# Search Engine Help



## Catalyst (Sep 18, 2007)

I'm trying to find if there is any information, in old posts, on the United Taekwondo Association.  

Is there a way with the Search Engine to get an exact match on the term you are searching for?  I've tried United Taekwondo Association with quotes and it's not giving me the search results for that exact phrase.

I know there's some kind of trick to it, but I just not familiar with it.

Any help with the search engine would be greatly appreciated.
Thanks !!!


----------



## terryl965 (Sep 18, 2007)

Here is a link for UTA in the UK if this helps any.

*United* *Taekwondo* *Association* 
enter. Budget Rental Car ...
www.*utatkd.co.uk* - 5k - Cached


----------



## Andrew Green (Sep 18, 2007)

Catalyst said:


> Is there a way with the Search Engine to get an exact match on the term you are searching for?  I've tried United Taekwondo Association with quotes and it's not giving me the search results for that exact phrase.



The vBulletin search engine is really not that great, phrase searches don't work.

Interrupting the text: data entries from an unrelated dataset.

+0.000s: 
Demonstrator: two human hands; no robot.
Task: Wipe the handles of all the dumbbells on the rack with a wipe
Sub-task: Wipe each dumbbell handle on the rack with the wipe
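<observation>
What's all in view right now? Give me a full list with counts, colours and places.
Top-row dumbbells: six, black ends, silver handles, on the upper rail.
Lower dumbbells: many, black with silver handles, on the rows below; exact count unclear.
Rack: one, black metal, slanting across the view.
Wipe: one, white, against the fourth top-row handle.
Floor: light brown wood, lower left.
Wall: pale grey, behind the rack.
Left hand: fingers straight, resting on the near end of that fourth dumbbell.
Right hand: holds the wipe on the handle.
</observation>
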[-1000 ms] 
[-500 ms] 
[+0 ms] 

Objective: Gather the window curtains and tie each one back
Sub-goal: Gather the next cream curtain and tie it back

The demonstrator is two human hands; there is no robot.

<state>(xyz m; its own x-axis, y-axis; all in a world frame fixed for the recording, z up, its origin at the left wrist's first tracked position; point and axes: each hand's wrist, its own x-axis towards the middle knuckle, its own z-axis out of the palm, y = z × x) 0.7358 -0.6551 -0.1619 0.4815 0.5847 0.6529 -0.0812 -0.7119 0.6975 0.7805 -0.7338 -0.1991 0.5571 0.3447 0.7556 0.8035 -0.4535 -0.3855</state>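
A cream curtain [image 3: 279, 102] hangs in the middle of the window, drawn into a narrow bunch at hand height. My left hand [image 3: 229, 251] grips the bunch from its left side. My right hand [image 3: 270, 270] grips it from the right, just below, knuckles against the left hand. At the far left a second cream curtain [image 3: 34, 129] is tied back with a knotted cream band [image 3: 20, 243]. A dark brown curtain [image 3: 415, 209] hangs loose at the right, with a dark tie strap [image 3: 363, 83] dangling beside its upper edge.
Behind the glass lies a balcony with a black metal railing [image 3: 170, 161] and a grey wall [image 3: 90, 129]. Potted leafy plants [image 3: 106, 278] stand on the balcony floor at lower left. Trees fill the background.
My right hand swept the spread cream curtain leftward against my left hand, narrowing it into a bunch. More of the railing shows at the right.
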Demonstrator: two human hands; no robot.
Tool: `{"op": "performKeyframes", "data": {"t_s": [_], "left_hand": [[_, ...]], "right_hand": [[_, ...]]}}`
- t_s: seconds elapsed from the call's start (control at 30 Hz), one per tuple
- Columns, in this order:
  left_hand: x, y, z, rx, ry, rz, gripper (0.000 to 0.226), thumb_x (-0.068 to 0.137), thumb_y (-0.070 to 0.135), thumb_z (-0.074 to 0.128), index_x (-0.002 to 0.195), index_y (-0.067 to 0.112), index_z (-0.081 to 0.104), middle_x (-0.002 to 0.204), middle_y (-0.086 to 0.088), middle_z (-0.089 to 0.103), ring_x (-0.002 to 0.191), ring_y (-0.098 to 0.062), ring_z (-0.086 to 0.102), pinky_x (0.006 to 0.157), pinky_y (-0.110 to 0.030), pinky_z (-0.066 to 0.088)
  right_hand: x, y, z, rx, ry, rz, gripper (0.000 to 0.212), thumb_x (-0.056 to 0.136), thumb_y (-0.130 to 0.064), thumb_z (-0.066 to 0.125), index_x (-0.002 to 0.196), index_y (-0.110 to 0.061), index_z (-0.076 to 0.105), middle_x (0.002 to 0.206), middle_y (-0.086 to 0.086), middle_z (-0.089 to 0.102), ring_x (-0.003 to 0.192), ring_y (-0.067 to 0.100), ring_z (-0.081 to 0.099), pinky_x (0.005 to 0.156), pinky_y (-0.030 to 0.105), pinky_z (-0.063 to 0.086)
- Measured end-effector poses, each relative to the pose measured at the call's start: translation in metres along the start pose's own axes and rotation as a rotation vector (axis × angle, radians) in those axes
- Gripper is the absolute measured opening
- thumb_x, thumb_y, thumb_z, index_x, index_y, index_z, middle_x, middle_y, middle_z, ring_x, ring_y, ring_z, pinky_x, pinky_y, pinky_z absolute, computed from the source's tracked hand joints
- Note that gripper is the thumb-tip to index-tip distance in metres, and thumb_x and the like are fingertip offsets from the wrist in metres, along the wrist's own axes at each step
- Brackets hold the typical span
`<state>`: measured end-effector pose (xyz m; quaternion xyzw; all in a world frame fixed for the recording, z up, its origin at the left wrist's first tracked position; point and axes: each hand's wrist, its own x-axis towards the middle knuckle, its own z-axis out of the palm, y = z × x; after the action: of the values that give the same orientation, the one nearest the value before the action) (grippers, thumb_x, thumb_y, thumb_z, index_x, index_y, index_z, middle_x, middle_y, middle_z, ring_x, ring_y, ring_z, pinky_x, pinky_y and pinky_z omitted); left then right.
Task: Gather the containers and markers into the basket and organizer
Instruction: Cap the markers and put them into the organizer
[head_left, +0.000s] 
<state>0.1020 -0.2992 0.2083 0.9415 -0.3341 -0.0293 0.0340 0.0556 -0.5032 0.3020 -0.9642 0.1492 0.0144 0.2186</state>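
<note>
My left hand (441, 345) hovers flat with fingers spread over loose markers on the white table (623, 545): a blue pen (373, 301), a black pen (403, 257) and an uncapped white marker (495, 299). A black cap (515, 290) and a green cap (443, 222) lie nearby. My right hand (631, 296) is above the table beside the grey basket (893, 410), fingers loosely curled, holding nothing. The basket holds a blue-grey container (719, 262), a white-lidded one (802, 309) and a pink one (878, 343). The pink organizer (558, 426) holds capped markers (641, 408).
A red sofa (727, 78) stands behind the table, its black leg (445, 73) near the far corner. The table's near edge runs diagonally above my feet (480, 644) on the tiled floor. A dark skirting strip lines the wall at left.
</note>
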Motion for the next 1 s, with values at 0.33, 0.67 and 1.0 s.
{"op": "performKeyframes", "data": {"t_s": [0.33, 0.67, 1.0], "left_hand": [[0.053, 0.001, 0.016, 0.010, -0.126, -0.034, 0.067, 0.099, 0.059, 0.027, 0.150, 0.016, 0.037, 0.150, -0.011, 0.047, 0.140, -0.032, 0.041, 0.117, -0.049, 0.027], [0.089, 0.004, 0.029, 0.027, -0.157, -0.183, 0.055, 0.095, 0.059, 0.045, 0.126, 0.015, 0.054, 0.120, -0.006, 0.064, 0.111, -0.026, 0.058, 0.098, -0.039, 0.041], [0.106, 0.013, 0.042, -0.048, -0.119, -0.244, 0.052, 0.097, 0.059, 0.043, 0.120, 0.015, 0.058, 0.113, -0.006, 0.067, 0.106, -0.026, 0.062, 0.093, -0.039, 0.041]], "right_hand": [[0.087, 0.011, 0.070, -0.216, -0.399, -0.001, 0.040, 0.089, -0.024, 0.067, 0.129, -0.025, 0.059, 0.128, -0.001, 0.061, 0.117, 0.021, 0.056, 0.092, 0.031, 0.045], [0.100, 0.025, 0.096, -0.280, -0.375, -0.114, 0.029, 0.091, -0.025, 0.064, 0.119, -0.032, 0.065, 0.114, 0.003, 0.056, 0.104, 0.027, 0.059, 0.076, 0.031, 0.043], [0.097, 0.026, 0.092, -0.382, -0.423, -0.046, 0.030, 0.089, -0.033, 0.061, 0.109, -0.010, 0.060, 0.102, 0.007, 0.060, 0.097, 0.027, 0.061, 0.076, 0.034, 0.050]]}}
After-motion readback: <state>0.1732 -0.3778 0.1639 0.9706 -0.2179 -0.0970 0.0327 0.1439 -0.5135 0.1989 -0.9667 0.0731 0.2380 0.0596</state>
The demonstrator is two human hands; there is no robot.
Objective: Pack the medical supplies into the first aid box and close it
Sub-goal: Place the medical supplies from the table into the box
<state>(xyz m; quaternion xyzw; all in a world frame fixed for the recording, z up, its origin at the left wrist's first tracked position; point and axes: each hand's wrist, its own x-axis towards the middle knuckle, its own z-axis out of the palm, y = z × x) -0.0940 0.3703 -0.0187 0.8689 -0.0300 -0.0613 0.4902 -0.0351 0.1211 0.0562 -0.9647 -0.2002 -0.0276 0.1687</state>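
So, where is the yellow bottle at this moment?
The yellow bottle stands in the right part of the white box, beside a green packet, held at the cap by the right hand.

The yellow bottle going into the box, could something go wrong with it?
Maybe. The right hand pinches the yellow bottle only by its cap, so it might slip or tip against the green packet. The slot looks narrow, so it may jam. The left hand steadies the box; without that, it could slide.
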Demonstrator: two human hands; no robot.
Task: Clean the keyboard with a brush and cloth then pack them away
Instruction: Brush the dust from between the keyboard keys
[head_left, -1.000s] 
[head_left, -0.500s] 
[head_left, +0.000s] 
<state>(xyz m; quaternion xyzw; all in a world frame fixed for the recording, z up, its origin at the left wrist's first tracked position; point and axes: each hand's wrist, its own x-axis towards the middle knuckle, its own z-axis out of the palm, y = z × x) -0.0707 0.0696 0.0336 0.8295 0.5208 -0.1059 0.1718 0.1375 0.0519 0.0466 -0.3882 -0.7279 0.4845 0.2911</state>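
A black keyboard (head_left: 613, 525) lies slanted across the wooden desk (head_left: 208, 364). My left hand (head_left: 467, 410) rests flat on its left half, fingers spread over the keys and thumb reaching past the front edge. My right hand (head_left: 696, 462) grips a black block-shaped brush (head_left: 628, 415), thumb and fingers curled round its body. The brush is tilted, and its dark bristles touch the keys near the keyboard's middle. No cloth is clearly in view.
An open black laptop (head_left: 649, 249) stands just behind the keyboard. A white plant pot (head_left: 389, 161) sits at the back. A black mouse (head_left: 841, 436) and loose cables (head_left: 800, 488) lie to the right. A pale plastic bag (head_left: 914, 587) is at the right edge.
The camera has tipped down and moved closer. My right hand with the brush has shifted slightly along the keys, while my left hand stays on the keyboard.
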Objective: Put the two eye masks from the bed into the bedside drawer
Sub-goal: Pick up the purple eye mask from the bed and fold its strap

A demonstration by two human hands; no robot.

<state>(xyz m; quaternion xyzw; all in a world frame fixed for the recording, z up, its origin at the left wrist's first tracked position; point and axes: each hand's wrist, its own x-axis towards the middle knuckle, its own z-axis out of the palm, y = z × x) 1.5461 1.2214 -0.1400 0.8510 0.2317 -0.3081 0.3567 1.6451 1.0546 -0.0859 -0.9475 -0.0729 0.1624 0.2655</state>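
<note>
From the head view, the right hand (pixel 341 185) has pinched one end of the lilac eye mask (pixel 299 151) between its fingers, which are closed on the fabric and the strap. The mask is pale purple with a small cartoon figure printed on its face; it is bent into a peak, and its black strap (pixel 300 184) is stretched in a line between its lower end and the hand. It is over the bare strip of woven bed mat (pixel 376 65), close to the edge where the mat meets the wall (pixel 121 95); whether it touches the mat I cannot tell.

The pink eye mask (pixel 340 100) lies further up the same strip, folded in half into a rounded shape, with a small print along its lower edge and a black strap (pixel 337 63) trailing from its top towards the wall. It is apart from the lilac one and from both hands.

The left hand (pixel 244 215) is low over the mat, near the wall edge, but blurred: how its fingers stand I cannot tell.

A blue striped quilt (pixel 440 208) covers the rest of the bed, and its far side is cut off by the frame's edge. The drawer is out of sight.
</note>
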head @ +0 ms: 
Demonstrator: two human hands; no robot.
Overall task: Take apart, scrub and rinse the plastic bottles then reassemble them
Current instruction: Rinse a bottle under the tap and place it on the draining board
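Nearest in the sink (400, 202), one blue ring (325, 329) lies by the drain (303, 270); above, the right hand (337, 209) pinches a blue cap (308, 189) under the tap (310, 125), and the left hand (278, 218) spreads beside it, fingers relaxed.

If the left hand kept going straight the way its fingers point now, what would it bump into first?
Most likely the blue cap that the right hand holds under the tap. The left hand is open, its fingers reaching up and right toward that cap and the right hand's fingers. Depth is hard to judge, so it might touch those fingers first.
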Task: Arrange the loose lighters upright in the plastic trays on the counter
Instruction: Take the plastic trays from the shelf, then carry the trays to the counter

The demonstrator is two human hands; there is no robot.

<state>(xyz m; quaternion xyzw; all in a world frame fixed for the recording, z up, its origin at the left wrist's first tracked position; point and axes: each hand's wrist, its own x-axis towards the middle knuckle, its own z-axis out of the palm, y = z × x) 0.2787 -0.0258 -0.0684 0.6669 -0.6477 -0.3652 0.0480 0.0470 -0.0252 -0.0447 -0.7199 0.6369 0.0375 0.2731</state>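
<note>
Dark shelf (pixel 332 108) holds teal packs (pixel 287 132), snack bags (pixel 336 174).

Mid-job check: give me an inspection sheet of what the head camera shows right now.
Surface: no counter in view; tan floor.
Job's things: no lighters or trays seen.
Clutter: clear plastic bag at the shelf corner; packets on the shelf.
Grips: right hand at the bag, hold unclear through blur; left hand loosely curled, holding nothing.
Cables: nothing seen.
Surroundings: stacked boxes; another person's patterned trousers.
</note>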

You can however use google and restrict results to a given domain (martialtalk.com) like so:

 "United Taekwondo Association" site:martialtalk.com

Nothing turns up though.


----------



## Kacey (Sep 18, 2007)

Catalyst said:


> I'm trying to find if there is any information, in old posts, on the United Taekwondo Association.
> 
> Is there a way with the Search Engine to get an exact match on the term you are searching for?  I've tried United Taekwondo Association with quotes and it's not giving me the search results for that exact phrase.
> 
> ...



The other possibility, of course, is that people listed UTA but not United Taekwondo Association, in which case you'd never find anything looking for United Taekwondo Association.  You might also try variations on Taekwondo such as TKD, Taekwon-do, TaeKwon-Do, etc.


----------



## Catalyst (Sep 19, 2007)

Andrew Green said:


> The vBulletin search engine is really not that great, phrase searches don't work.


 
That's good info to know - Thanks !!.




Andrew Green said:


> You can however use google and restrict results to a given domain (martialtalk.com) like so:
> 
> "United Taekwondo Association" site:martialtalk.com


 
This is a *really* neat trick - Thanks !!




Kacey said:


> The other possibility, of course, is that people listed UTA but not United Taekwondo Association, in which case you'd never find anything looking for United Taekwondo Association. You might also try variations on Taekwondo such as TKD, Taekwon-do, TaeKwon-Do, etc.


 
Nice tip about trying abbreviations, different variations - Thanks !!


----------